Friday, December 07, 2007

On Being Jakarta's Number One

For any Jakarta's Governor, perhaps, the most relevant and politically sensitive issue is the traffic jam. If he/she can get rid of it, he/she will be remembered, and if allowed by law, reelected for the next term.

Now, if the higher authority decides to increase the gasoline price without his/her consent, should he/she curse the the policy or, silently, praise it?  

If I were he/she, I would do the latter. Higher gasoline price reduces the use of private cars, hence less traffic jam. And when my people get mad because of the price hike, I would shrug my shoulder, and point out that it wasn't I but those guys who did it.

And I don't get why the current Governor does the other way around?


  1. Or he is simply speak up (talk is cheap right?) to gain people's sympathy (and gaining credit for re-election) while benefiting from reduced traffic jam (and claiming credit later).

    He knows what he is doing (to get re-lected). Serahkan pada ahlinya :-D

  2. Rizal,
    The central govt policy is not a subsidy removal but fuel rationing-which has different impact with the former.
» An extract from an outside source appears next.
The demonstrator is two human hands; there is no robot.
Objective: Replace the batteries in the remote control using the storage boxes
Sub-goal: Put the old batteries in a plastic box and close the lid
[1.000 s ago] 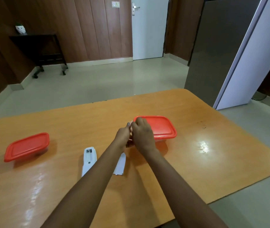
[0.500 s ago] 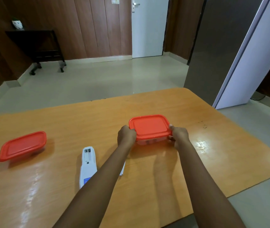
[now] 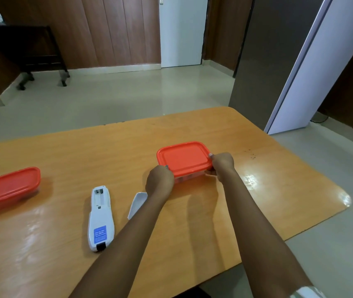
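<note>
A clear storage box with a red lid [image 3: 184, 159] sits mid-table. My left hand [image 3: 159, 181] grips its near left corner and my right hand [image 3: 221, 163] grips its right edge, thumbs on the lid rim. The white remote control [image 3: 100, 218] lies face down to the left, its battery compartment open and showing no batteries. Its white battery cover [image 3: 138, 204] lies beside it, partly hidden by my left forearm. A second red-lidded box [image 3: 8, 188] rests at the table's left edge of view.
The wooden table [image 3: 278, 190] ends in a rounded corner at the right and a near edge below my forearms. Beyond it are a tiled floor, a dark side table [image 3: 20, 46], a white door and a grey cabinet [image 3: 263, 61].
Both hands were together at the box's left corner a second ago. They have spread to opposite sides of the lid, and the box has shifted slightly toward me.
</note>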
It is true that it may reduce subsidy allocation.

    Yet fuel rationing may lead to much higher price than the one which necessary to adjust with international price. It is not surprising that the governor yells.

    i think it somewhat similar to quota.

  3. Berly, ah, so the voters are fooled, or simply don't get the idea of cross price elasticity of demand? :-))

    Hendri, either way, it raises the price of gasoline as well as driving cars, doesn't it? Which is good for him, I suppose.